● What to work on: Please print the whole of the listing that follows exactly.

● The data:

•••••

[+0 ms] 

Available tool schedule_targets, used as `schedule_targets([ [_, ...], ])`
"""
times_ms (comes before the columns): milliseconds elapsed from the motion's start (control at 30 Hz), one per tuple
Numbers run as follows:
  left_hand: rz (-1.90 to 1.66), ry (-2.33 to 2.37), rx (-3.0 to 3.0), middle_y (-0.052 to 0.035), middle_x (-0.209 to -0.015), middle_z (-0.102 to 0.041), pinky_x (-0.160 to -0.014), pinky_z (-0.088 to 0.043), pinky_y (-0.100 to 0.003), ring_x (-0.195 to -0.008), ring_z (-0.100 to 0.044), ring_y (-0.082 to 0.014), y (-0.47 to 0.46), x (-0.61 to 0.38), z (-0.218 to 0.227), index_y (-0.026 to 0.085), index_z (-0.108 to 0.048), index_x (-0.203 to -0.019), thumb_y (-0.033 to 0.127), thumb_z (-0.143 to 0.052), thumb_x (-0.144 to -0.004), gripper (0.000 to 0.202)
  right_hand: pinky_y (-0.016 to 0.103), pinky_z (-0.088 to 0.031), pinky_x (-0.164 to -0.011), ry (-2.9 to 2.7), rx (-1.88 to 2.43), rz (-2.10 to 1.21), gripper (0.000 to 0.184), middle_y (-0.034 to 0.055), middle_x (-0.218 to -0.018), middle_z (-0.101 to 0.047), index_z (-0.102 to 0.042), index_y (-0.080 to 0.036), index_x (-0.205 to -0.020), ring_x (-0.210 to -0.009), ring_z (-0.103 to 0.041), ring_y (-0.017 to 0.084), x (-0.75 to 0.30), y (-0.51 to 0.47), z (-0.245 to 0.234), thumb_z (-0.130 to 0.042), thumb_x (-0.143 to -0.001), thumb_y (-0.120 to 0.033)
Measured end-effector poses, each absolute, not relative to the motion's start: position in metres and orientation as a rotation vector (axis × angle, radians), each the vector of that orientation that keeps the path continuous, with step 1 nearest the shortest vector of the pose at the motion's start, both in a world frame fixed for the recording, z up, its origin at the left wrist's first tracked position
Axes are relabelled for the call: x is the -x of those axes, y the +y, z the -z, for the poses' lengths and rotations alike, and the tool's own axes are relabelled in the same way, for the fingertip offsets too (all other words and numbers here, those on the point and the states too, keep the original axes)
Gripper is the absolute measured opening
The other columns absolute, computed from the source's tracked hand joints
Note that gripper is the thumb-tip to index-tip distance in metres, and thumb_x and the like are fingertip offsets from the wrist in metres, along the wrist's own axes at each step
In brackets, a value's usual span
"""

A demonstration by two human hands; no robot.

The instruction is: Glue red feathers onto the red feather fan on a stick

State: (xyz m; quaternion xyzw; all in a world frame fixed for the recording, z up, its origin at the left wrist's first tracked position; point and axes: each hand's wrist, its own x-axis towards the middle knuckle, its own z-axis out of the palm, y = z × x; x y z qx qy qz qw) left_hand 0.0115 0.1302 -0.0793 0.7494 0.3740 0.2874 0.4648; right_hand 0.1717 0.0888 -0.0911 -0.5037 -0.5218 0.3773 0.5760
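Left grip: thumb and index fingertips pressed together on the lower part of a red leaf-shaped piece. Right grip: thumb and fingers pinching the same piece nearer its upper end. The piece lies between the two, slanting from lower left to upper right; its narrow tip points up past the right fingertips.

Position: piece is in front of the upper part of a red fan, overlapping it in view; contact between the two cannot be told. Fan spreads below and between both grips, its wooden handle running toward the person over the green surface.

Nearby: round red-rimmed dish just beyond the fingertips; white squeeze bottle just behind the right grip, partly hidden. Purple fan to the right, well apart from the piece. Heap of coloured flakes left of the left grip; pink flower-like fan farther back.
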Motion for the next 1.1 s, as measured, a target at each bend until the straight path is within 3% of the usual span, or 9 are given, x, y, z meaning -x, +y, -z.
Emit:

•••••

● Written response:
[+0 ms] 

Available tool schedule_targets, used as `schedule_targets([ [_, ...], ])`
"""
times_ms (comes before the columns): milliseconds elapsed from the motion's start (control at 30 Hz), one per tuple
Numbers run as follows:
  left_hand: rz (-1.90 to 1.66), ry (-2.33 to 2.37), rx (-3.0 to 3.0), middle_y (-0.052 to 0.035), middle_x (-0.209 to -0.015), middle_z (-0.102 to 0.041), pinky_x (-0.160 to -0.014), pinky_z (-0.088 to 0.043), pinky_y (-0.100 to 0.003), ring_x (-0.195 to -0.008), ring_z (-0.100 to 0.044), ring_y (-0.082 to 0.014), y (-0.47 to 0.46), x (-0.61 to 0.38), z (-0.218 to 0.227), index_y (-0.026 to 0.085), index_z (-0.108 to 0.048), index_x (-0.203 to -0.019), thumb_y (-0.033 to 0.127), thumb_z (-0.143 to 0.052), thumb_x (-0.144 to -0.004), gripper (0.000 to 0.202)
  right_hand: pinky_y (-0.016 to 0.103), pinky_z (-0.088 to 0.031), pinky_x (-0.164 to -0.011), ry (-2.9 to 2.7), rx (-1.88 to 2.43), rz (-2.10 to 1.21), gripper (0.000 to 0.184), middle_y (-0.034 to 0.055), middle_x (-0.218 to -0.018), middle_z (-0.101 to 0.047), index_z (-0.102 to 0.042), index_y (-0.080 to 0.036), index_x (-0.205 to -0.020), ring_x (-0.210 to -0.009), ring_z (-0.103 to 0.041), ring_y (-0.017 to 0.084), x (-0.75 to 0.30), y (-0.51 to 0.47), z (-0.245 to 0.234), thumb_z (-0.130 to 0.042), thumb_x (-0.143 to -0.001), thumb_y (-0.120 to 0.033)
Measured end-effector poses, each absolute, not relative to the motion's start: position in metres and orientation as a rotation vector (axis × angle, radians), each the vector of that orientation that keeps the path continuous, with step 1 nearest the shortest vector of the pose at the motion's start, both in a world frame fixed for the recording, z up, its origin at the left wrist's first tracked position
Axes are relabelled for the call: x is the -x of those axes, y the +y, z the -z, for the poses' lengths and rotations alike, and the tool's own axes are relabelled in the same way, for the fingertip offsets too (all other words and numbers here, those on the point and the states too, keep the original axes)
Gripper is the absolute measured opening
The other columns absolute, computed from the source's tracked hand joints
Note that gripper is the thumb-tip to index-tip distance in metres, and thumb_x and the like are fingertip offsets from the wrist in metres, along the wrist's own axes at each step
In brackets, a value's usual span
"""

A demonstration by two human hands; no robot.

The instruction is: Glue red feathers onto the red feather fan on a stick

State: (xyz m; quaternion xyzw; all in a world frame fixed for the recording, z up, its origin at the left wrist's first tracked position; point and axes: each hand's wrist, its own x-axis towards the middle knuckle, its own z-axis out of the palm, y = z × x; x y z qx qy qz qw) left_hand 0.0115 0.1302 -0.0793 0.7494 0.3740 0.2874 0.4648; right_hand 0.1717 0.0888 -0.0911 -0.5037 -0.5218 0.3773 0.5760
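Left grip: thumb and index fingertips pressed together on the lower part of a red leaf-shaped piece. Right grip: thumb and fingers pinching the same piece nearer its upper end. The piece lies between the two, slanting from lower left to upper right; its narrow tip points up past the right fingertips.

Position: piece is in front of the upper part of a red fan, overlapping it in view; contact between the two cannot be told. Fan spreads below and between both grips, its wooden handle running toward the person over the green surface.

Nearby: round red-rimmed dish just beyond the fingertips; white squeeze bottle just behind the right grip, partly hidden. Purple fan to the right, well apart from the piece. Heap of coloured flakes left of the left grip; pink flower-like fan farther back.
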Motion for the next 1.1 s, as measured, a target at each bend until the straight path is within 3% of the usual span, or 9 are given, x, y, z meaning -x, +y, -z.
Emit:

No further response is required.